[PROBLEM DESCRIPTION] An exact restatement of the data below, with the pictures removed, is the required answer.

==================================================

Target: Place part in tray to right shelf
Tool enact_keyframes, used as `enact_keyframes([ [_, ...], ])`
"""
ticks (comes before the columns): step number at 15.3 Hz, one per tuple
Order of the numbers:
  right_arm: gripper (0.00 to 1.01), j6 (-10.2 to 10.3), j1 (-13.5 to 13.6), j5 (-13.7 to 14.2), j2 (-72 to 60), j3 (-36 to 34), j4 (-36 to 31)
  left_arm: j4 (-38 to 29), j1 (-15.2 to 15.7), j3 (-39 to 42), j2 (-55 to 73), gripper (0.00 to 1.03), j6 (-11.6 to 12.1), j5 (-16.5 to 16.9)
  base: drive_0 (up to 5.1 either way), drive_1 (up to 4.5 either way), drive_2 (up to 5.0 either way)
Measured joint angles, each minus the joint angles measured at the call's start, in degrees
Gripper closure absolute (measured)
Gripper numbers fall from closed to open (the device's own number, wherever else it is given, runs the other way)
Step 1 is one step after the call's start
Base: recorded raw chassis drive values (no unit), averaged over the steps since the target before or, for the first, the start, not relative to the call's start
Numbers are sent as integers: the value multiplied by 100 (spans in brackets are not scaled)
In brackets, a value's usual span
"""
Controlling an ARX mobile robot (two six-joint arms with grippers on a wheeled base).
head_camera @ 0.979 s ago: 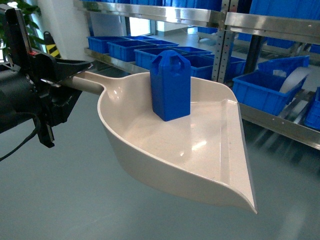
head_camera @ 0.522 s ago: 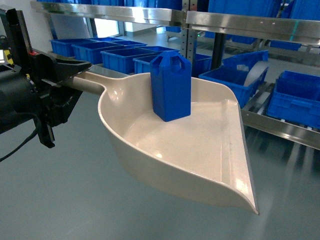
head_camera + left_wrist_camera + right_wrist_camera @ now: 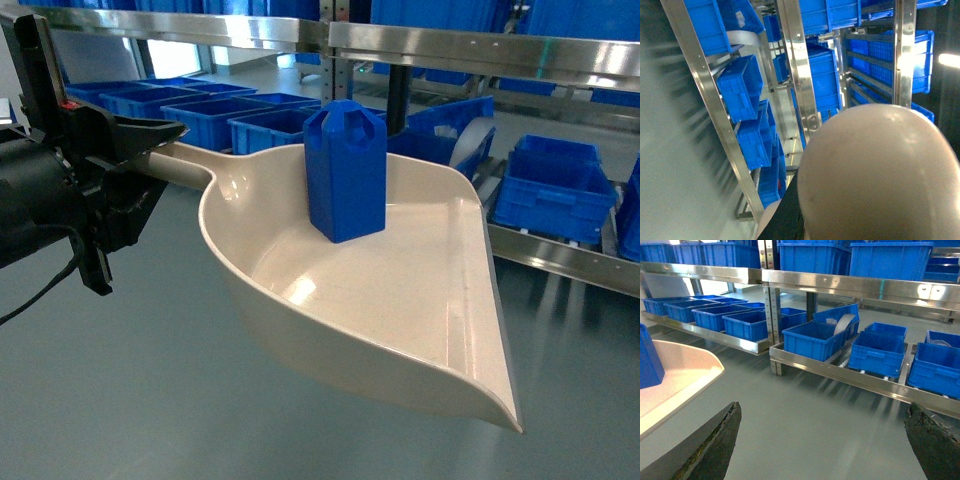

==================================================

[SOLVED EXERCISE]
Target: Place part in tray to right shelf
Tool enact_keyframes, used as `enact_keyframes([ [_, ...], ])`
"""
ticks (comes before the columns): step number at 15.3 Hz, one per tuple
Order of the numbers:
  right_arm: gripper (0.00 to 1.01), j6 (-10.2 to 10.3), j1 (-13.5 to 13.6), j5 (-13.7 to 14.2), j2 (-72 to 60), j3 (-36 to 34), j4 (-36 to 31)
  left_arm: j4 (-38 to 29), j1 (-15.2 to 15.7), j3 (-39 to 42), j2 (-55 to 73), gripper (0.00 to 1.03), j6 (-11.6 to 12.1), j5 (-16.5 to 16.9)
  base: drive_0 (up to 5.1 either way), drive_1 (up to 4.5 either way), drive_2 (up to 5.0 either way)
Measured joint angles, each minus the joint angles measured at the call's start, in degrees
Gripper closure absolute (measured)
Gripper numbers fall from closed to open (the device's own number, wherever else it is given, runs the other way)
Step 1 is one step after the call's start
Base: recorded raw chassis drive values (no unit), averaged over the steps since the target before or, for the first, the start, not relative to the call's start
Numbers are sent as integers: the value multiplied by 100 (spans in brackets are not scaled)
In brackets, a value's usual span
"""
Controlling an ARX mobile robot (two six-joint arms with grippers on a wheeled base).
head_camera @ 0.979 s ago: 
head_camera @ 0.522 s ago: 
head_camera + left_wrist_camera + right_wrist_camera @ now: 

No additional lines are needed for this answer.